ASSIGNMENT:
Please transcribe the entries below without omitting a single character.

INPUT MATERIAL below:

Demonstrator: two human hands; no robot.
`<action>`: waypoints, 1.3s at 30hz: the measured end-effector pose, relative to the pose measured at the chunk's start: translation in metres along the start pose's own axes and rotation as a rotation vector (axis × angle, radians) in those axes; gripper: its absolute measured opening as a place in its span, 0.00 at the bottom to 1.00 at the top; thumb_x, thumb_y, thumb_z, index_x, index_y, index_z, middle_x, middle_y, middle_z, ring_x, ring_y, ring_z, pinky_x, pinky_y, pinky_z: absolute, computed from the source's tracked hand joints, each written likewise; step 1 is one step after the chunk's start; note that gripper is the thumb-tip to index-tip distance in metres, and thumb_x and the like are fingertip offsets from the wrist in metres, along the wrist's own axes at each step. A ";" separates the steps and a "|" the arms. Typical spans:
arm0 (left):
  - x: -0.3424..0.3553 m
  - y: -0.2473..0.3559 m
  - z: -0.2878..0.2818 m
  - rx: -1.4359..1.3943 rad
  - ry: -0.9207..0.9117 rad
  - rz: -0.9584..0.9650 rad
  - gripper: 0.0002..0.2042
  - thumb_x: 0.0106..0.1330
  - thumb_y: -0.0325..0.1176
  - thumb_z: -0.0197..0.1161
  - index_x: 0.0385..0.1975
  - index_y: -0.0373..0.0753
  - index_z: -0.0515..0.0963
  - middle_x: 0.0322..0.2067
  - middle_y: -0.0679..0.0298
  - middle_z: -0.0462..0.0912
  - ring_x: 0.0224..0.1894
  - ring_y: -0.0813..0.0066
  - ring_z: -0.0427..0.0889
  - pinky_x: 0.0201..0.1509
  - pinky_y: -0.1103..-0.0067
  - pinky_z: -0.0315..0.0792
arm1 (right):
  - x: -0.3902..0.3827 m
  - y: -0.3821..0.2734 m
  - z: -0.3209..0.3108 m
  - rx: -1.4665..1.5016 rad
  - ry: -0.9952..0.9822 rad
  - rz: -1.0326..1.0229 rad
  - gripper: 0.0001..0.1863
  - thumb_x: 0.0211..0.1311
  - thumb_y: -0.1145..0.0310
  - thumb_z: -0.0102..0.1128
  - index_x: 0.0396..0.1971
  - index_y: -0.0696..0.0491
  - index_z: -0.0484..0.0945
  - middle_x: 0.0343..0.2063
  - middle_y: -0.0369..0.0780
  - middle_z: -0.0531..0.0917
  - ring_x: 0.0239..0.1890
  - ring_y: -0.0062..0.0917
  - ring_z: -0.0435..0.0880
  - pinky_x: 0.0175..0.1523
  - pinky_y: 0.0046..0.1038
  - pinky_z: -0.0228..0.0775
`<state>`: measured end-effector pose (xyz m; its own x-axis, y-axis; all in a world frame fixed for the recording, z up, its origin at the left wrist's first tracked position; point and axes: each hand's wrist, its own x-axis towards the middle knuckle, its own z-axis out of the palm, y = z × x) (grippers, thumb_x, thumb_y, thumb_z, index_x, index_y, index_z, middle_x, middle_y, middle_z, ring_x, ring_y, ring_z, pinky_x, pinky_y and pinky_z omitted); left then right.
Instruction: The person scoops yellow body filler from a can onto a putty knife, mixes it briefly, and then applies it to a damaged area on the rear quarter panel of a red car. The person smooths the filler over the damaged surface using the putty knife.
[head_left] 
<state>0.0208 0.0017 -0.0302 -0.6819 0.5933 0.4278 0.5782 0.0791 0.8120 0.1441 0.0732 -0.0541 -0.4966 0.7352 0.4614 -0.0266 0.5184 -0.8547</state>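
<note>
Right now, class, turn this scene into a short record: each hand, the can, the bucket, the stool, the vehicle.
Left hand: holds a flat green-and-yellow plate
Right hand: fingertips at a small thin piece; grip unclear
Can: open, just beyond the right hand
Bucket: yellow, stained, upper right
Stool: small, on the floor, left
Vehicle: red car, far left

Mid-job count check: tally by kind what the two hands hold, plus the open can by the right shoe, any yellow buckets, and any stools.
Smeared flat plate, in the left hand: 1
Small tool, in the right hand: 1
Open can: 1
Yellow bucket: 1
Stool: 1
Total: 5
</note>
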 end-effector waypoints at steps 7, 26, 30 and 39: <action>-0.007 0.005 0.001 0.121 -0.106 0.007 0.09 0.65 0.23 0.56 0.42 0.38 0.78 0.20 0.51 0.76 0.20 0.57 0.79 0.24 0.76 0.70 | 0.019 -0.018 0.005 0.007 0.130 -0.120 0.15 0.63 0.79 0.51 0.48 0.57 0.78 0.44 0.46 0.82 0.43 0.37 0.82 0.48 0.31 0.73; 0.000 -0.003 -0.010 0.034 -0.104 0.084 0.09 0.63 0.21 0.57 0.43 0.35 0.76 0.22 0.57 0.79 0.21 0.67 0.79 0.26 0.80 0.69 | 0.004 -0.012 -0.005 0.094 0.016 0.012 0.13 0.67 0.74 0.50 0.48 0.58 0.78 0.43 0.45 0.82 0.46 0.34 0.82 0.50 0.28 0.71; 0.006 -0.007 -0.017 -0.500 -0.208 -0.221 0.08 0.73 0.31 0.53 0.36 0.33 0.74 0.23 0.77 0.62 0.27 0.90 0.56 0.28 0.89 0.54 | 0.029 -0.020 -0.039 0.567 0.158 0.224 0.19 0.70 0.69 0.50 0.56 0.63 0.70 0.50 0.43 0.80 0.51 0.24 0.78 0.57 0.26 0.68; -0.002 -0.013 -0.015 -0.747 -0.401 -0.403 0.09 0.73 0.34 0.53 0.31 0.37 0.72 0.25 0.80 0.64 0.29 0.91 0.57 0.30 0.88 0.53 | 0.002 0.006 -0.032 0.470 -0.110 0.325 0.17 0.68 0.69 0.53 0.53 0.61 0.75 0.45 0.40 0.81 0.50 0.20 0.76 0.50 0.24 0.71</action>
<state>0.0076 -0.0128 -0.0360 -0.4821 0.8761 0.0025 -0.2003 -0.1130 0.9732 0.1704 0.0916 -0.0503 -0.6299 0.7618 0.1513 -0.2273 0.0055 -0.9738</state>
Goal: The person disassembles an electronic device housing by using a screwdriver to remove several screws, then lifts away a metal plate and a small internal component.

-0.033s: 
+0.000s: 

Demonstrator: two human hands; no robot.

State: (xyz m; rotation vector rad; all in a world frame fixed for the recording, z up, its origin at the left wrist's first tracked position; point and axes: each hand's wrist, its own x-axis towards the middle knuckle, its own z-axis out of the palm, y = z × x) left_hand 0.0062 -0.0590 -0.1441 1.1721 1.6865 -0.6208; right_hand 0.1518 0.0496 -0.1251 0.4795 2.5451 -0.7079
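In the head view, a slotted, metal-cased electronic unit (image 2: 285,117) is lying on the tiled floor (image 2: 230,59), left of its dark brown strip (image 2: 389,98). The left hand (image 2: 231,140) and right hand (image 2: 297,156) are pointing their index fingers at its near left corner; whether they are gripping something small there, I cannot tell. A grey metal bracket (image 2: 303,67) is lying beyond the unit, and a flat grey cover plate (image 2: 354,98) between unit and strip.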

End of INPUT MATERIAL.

RESPONSE TO THE TASK:
Demonstrator: two human hands; no robot.
`<action>`: waypoints, 1.3s at 30hz: the measured end-effector pose, relative to the pose measured at the chunk's start: translation in metres along the start pose's own axes and rotation as a rotation vector (axis × angle, radians) in those axes; gripper: its absolute measured opening as a place in its span, 0.00 at the bottom to 1.00 at the top; thumb_x, thumb_y, thumb_z, index_x, index_y, index_z, middle_x, middle_y, middle_z, ring_x, ring_y, ring_z, pinky_x, pinky_y, pinky_z: absolute, computed from the source's tracked hand joints, each written likewise; step 1 is one step after the chunk's start; note that gripper is the thumb-tip to index-tip distance in metres, and thumb_x and the like are fingertip offsets from the wrist in metres, along the wrist's own axes at each step. A ";" separates the steps and a "|" the arms. Typical spans:
arm0 (left):
  - x: -0.3424..0.3553 m
  - y: -0.2473..0.3559 m
  - z: -0.2878..0.2818 m
  - rx: -1.4359..1.3943 rad
  - ry: -0.9207..0.9117 rad
  - rz: -0.9584..0.9650 rad
  - gripper: 0.0002..0.2042
  - thumb_x: 0.0106..0.1330
  - thumb_y: -0.0325..0.1176
  - thumb_z: -0.0197..0.1161
  - index_x: 0.0385..0.1975
  - index_y: -0.0373..0.0753
  - index_z: -0.0515..0.0963
  - middle_x: 0.0322..0.2067
  - middle_y: -0.0679..0.0298
  - middle_z: -0.0462..0.0912
  - ring_x: 0.0224..0.1894
  - ring_y: -0.0813..0.0066
  - ring_z: -0.0427..0.0889
  - pinky_x: 0.0201..0.1509
  - pinky_y: -0.1103..-0.0067
  - pinky_z: -0.0315..0.0792
arm1 (right):
  - x: -0.3902..0.3827 m
  - y: -0.3821..0.2734 m
  - z: -0.3209..0.3108 m
  - rx: -1.4665..1.5016 rad
  - ry: -0.9952..0.9822 rad
  - rz: -1.0326..1.0229 rad
  - gripper: 0.0001..0.1863
  - thumb_x: 0.0211..0.1311
  - thumb_y: -0.1145..0.0310
  - thumb_z: -0.0102..0.1128
  - index_x: 0.0396..0.1971
  - index_y: -0.0696..0.0491
  - index_z: -0.0484..0.0945
  - middle_x: 0.0343..0.2063
  - middle_y: -0.0369..0.0780
  - middle_z: -0.0531..0.0917
  - ring_x: 0.0239..0.1890
  - ring_y: -0.0062..0.0917
  - ring_z: -0.0435..0.0880
  - pinky_x: 0.0175..0.1523
  - pinky_y: 0.0046..0.1038
  - pinky_z: -0.0228..0.0775
`<state>`: measured end-effector pose (xyz m; its own x-axis, y-axis; all in a world frame fixed for the recording, z up, its origin at the left wrist's first tracked position; point and axes: each hand's wrist, its own x-axis towards the middle knuckle, its own z-axis out of the palm, y = z × x) (grippers, thumb_x, thumb_y, thumb_z, index_x, index_y, index_z, middle_x, middle_y, middle_z, ring_x, ring_y, ring_z, pinky_x, pinky_y and pinky_z omitted); left then right.
Instruction: The person scoops yellow body filler from a can onto a putty knife, mixes it briefly, and then applies it to a damaged area on the rear quarter panel of a red car. The person smooths the filler over the damaged surface using the putty knife.
[head_left] 
<state>0.0208 0.0017 -0.0302 -0.6819 0.5933 0.4278 0.5782 0.0791 0.8120 0.1441 0.0732 -0.0541 -0.4966 0.7352 0.4614 -0.0266 0.5184 -0.8547</state>
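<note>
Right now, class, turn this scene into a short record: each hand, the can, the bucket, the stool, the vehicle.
Left hand: holds a flat green-and-yellow plate
Right hand: fingertips at a small thin piece; grip unclear
Can: open, just beyond the right hand
Bucket: yellow, stained, upper right
Stool: small, on the floor, left
Vehicle: red car, far left

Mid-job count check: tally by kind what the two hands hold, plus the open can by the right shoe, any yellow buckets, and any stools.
Smeared flat plate, in the left hand: 1
Small tool, in the right hand: 1
Open can: 1
Yellow bucket: 1
Stool: 1
Total: 5
</note>
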 end-effector waypoints at steps 7, 26, 30 and 39: <action>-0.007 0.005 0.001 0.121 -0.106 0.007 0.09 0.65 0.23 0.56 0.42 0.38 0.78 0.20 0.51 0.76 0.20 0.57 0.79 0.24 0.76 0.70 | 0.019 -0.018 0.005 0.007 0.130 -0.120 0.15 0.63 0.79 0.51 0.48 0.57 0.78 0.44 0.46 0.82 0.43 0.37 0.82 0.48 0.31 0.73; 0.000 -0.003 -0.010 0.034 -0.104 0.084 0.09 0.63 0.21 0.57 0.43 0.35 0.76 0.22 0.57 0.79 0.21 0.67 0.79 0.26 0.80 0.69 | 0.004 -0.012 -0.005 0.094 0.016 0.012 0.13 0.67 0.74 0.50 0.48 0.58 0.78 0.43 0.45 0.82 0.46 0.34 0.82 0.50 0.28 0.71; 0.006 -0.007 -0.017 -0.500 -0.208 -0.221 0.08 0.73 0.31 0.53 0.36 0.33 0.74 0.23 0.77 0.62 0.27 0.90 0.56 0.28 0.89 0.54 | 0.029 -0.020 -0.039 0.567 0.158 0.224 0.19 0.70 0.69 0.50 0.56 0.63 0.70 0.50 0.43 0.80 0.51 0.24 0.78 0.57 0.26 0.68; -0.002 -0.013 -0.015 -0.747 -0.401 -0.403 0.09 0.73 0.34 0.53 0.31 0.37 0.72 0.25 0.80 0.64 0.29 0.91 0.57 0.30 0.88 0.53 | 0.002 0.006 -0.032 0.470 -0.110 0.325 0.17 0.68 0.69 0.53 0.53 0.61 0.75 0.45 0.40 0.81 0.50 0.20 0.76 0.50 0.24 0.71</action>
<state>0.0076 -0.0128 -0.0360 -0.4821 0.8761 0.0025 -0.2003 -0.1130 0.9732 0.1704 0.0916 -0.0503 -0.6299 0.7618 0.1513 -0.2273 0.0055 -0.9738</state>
Goal: The person disassembles an electronic device housing by using a screwdriver to remove several screws, then lifts away a metal plate and a small internal component.

-0.033s: 
+0.000s: 

Demonstrator: two human hands; no robot.

State: (xyz m; rotation vector rad; all in a world frame fixed for the recording, z up, its origin at the left wrist's first tracked position; point and axes: each hand's wrist, its own x-axis towards the middle knuckle, its own z-axis out of the palm, y = z × x) left_hand 0.0062 -0.0590 -0.1441 1.1721 1.6865 -0.6208; right_hand 0.1518 0.0496 -0.1251 0.4795 2.5451 -0.7079
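In the head view, a slotted, metal-cased electronic unit (image 2: 285,117) is lying on the tiled floor (image 2: 230,59), left of its dark brown strip (image 2: 389,98). The left hand (image 2: 231,140) and right hand (image 2: 297,156) are pointing their index fingers at its near left corner; whether they are gripping something small there, I cannot tell. A grey metal bracket (image 2: 303,67) is lying beyond the unit, and a flat grey cover plate (image 2: 354,98) between unit and strip.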

For this exercise, the answer is now complete.